Feb. 8- 180 lb.  Long cycle clean and jerk: Started with 2x24k: 1m warm up @ 5rpm, then 3m @ 5rpm.  A few reps with 2x20k, then the work set for the day: 2x16k: 10m @ 8rpm = 80 reps.  This is not a PR- I've done 90, once, but it's pretty good for me.  Much easier than I thought it would be. 

Feb. 7- 180 lb.   Shoulder still a little iffy.  Stretched, snake oil, DMSO.  Ran 2.25 miles in 23m.  Calculator says I burned about 300 calories. Did 3 1m hangs from the pullup bar for grip endurance.

Feb. 6- 179.5 lb.  Shoulder a little stiff, but did long cycle clean and jerk, 2x20k: 10m @ 6rpm, after 1m @ 6rpm warm up.  66 reps total.  Legs felt great, cardio held out strong.  Shoulders and triceps did not fatigue prematurely.  Grip was near limit.  Finished with 10 full range sit ups and back extensions on the Roman chair.

Feb. 5- did not weigh today.  Moderate pain and impingement in left shoulder- started last night.  I don't think my dips and chins aggravated it, but it's possible.  No weight training today- stretching, mobility, and DMSO with snake oil until it's moving again.  Easy 15 minute run with Dorian- maybe a mile and half.

Feb. 4- 180.5 lb.  Dips and chins: 3 sets of 10 each, spread throughout the day. 

Feb. 3- 181.5 lb.   Long cycle clean and jerk, 2x20k: 1m @ 6rpm warm up. 10m @ 6rpm= 60 reps.  66 reps total.  Ran .8 of a mile in 10:20. 

Feb. 2- 181 lb.  Long cycle clean and jerk, 2x20k, early morning: 1m @ 6rpm. 3:10 @ 6rpm = 19 reps.  Feeling strong, but little endurance.  Probably in my head.
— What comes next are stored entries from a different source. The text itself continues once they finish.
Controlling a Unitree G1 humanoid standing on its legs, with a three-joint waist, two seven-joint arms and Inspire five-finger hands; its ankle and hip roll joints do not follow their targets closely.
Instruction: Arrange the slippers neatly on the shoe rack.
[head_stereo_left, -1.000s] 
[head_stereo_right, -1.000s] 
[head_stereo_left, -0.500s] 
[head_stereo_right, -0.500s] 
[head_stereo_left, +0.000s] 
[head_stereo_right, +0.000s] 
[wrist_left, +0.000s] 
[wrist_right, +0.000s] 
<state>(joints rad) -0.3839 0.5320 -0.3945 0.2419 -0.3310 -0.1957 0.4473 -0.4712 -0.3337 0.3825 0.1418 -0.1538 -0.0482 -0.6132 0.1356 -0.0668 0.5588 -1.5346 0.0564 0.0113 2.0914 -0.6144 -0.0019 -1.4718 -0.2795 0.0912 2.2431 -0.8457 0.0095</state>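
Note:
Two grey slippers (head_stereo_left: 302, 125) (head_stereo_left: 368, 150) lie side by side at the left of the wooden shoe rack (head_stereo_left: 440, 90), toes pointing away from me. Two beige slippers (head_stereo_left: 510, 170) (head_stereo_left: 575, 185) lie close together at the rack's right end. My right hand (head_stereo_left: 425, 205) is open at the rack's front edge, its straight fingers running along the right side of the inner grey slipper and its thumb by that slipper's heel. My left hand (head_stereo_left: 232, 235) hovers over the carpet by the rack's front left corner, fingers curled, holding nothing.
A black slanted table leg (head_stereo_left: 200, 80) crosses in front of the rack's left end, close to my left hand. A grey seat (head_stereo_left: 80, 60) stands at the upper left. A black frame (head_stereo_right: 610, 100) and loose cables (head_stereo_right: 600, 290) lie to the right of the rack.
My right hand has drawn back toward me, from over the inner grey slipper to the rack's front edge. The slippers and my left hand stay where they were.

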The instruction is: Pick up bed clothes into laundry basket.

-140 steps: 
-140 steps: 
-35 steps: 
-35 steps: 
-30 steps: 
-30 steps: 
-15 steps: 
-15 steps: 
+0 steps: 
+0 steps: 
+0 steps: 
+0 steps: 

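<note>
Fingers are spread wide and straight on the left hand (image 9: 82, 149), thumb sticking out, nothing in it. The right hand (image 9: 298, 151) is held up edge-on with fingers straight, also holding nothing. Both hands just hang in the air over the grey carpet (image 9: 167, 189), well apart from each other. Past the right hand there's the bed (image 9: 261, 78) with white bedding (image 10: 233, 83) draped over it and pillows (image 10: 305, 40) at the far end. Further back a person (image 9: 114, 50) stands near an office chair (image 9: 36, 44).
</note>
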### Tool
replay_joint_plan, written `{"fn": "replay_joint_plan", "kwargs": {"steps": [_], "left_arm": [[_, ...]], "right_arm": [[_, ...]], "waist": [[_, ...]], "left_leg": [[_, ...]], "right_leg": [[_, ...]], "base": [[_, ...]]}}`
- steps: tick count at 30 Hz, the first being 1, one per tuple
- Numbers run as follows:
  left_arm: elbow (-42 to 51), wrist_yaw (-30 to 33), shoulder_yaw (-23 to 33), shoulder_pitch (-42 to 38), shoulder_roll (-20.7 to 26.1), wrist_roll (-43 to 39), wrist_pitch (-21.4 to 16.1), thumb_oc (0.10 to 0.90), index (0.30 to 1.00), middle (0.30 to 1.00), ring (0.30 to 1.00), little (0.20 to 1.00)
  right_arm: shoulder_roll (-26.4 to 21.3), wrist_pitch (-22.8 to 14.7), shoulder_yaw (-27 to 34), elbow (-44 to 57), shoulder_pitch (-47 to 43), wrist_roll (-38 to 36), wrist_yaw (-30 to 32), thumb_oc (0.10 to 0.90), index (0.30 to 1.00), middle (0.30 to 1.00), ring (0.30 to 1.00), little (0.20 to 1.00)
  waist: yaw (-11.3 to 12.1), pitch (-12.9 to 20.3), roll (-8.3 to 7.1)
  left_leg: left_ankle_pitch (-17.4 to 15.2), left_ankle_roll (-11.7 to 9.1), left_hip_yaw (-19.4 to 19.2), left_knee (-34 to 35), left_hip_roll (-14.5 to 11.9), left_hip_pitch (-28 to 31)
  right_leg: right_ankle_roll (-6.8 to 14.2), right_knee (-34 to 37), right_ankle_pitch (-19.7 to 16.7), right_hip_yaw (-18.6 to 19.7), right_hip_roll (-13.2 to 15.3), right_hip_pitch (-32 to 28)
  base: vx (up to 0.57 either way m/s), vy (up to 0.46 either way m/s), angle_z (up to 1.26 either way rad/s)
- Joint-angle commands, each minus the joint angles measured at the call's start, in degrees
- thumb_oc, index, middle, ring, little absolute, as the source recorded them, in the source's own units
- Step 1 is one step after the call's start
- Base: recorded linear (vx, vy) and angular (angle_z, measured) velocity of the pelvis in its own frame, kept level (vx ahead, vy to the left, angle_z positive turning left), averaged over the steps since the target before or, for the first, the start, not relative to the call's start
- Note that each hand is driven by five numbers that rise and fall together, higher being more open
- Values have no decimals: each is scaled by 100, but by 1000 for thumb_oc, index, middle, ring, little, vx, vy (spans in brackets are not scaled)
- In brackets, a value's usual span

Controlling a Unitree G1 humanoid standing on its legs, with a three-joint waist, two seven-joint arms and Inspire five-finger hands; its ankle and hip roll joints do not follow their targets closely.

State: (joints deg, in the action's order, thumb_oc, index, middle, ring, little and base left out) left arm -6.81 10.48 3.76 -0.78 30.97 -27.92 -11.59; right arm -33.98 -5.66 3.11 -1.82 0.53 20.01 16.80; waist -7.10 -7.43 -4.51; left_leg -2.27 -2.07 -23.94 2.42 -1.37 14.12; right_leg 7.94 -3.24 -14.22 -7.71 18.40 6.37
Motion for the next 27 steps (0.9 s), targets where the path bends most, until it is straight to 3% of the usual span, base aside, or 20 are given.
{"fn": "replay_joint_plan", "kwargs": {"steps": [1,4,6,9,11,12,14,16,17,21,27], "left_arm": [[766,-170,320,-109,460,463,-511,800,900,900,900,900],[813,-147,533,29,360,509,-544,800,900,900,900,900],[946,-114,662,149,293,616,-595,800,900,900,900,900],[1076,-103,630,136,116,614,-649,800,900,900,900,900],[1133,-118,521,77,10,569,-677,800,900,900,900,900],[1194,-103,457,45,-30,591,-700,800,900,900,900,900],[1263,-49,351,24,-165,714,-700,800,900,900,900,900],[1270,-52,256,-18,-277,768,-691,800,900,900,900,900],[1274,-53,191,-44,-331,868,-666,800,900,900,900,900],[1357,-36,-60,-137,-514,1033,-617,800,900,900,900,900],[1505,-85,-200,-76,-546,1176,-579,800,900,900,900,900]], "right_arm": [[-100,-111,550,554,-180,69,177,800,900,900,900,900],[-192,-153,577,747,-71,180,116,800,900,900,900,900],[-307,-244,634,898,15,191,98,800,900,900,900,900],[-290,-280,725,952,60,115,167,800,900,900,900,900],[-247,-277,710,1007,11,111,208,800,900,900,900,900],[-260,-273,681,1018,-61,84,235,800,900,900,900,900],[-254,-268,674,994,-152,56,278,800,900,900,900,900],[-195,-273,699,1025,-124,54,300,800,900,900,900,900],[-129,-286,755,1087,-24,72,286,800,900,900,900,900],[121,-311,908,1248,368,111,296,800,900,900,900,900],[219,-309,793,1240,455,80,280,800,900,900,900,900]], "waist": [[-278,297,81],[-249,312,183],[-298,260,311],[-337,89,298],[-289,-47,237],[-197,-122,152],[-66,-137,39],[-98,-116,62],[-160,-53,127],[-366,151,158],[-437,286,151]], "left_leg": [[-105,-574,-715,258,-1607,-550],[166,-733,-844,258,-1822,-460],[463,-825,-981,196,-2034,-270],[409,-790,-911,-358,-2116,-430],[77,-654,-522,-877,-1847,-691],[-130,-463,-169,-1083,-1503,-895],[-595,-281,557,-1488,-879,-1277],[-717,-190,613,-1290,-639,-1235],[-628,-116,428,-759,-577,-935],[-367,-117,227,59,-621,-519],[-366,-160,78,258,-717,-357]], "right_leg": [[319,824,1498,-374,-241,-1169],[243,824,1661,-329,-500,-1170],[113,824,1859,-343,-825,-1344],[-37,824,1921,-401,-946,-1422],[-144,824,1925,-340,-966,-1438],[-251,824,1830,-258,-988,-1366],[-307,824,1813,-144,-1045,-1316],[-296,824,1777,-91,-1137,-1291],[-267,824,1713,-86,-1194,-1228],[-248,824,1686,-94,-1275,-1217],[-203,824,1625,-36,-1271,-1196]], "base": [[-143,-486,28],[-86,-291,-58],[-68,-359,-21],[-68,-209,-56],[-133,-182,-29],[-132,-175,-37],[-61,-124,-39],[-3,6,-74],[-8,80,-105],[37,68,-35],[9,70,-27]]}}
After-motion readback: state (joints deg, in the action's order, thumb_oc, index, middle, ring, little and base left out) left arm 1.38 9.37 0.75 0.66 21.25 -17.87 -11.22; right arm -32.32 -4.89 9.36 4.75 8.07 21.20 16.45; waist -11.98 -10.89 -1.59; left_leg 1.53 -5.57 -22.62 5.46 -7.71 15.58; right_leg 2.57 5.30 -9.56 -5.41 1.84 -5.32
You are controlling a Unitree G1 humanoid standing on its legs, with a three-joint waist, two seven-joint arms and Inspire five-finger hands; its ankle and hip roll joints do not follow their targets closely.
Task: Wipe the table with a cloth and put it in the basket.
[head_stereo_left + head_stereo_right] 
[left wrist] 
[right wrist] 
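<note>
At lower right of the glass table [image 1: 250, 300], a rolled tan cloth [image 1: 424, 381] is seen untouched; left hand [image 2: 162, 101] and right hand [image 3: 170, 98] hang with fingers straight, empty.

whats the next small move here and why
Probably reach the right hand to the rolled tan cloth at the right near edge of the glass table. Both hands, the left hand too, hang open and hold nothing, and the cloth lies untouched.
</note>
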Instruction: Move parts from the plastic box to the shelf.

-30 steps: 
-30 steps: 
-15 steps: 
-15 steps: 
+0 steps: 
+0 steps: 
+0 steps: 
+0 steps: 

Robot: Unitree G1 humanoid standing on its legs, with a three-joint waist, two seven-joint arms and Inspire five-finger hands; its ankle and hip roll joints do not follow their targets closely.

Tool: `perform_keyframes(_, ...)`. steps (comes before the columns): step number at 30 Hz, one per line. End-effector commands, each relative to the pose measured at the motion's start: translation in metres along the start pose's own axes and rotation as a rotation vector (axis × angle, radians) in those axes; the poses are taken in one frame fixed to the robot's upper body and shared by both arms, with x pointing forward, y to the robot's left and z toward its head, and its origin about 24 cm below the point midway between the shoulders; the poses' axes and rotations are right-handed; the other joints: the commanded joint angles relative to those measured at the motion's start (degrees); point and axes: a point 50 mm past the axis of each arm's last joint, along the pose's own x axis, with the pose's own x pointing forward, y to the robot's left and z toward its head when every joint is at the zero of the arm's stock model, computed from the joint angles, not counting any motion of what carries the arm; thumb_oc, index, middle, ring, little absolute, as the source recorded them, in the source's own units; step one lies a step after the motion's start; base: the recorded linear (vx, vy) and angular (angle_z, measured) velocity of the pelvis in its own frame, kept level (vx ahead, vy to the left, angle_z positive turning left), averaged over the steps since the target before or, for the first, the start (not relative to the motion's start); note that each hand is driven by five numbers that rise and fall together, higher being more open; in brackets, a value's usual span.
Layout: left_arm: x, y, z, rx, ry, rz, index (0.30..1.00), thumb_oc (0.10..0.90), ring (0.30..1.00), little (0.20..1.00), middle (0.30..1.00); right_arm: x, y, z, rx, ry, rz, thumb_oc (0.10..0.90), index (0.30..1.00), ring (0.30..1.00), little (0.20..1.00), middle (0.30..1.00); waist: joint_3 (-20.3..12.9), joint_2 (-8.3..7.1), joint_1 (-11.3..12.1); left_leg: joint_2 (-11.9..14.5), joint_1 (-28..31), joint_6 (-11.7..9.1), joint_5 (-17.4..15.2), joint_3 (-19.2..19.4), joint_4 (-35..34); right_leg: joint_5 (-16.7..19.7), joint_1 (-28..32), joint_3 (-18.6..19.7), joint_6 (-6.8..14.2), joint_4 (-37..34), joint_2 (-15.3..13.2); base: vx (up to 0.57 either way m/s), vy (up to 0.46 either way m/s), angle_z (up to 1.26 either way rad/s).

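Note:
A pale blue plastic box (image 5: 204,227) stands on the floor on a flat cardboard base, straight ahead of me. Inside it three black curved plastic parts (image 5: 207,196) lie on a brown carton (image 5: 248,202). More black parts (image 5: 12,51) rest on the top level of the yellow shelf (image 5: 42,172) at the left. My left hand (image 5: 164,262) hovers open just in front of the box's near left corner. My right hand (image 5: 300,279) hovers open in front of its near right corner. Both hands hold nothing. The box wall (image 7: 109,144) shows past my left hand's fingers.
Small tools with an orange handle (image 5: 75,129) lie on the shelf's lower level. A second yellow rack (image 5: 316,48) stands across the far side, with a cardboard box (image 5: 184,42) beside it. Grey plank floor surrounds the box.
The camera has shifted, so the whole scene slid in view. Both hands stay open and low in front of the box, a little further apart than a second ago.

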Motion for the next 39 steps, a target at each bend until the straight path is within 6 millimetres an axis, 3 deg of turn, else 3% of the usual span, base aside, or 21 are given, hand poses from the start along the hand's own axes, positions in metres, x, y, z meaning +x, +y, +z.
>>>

Came back in the afternoon and did 10 sets of long cycle clean and jerk, 2x20k: 1m on, 1m off @ 8rpm=80. Worked on smooth, efficient technique, especially in the scoop and the launch.  Total today: 105 reps.

Feb. 1- 181 lb.  Chin ups: 10,10,8,6,4= 38.  Dips: 10,10,8,6,4= 38.  Pistol squats: 5,5,4,3,2=19/leg.  Starting long cycle with the 20k bells: 8m @ 6rpm = 48 reps.

Summary of long cycle training with 2x18k: 10m sets: 7. 12m sets: 1. 8m sets: 1. 5m sets: 1.  570 reps in two weeks. The plan is to start now with 20k bells, working for about 8m at the same 6rpm pace, work up to 10 minute sets in the first week, then spend the rest of February doing mostly 10 minute sets @ 6rpm.  In March, tape on 5 lb to each bell to make it a 22k and start over- if I feel ready to move up.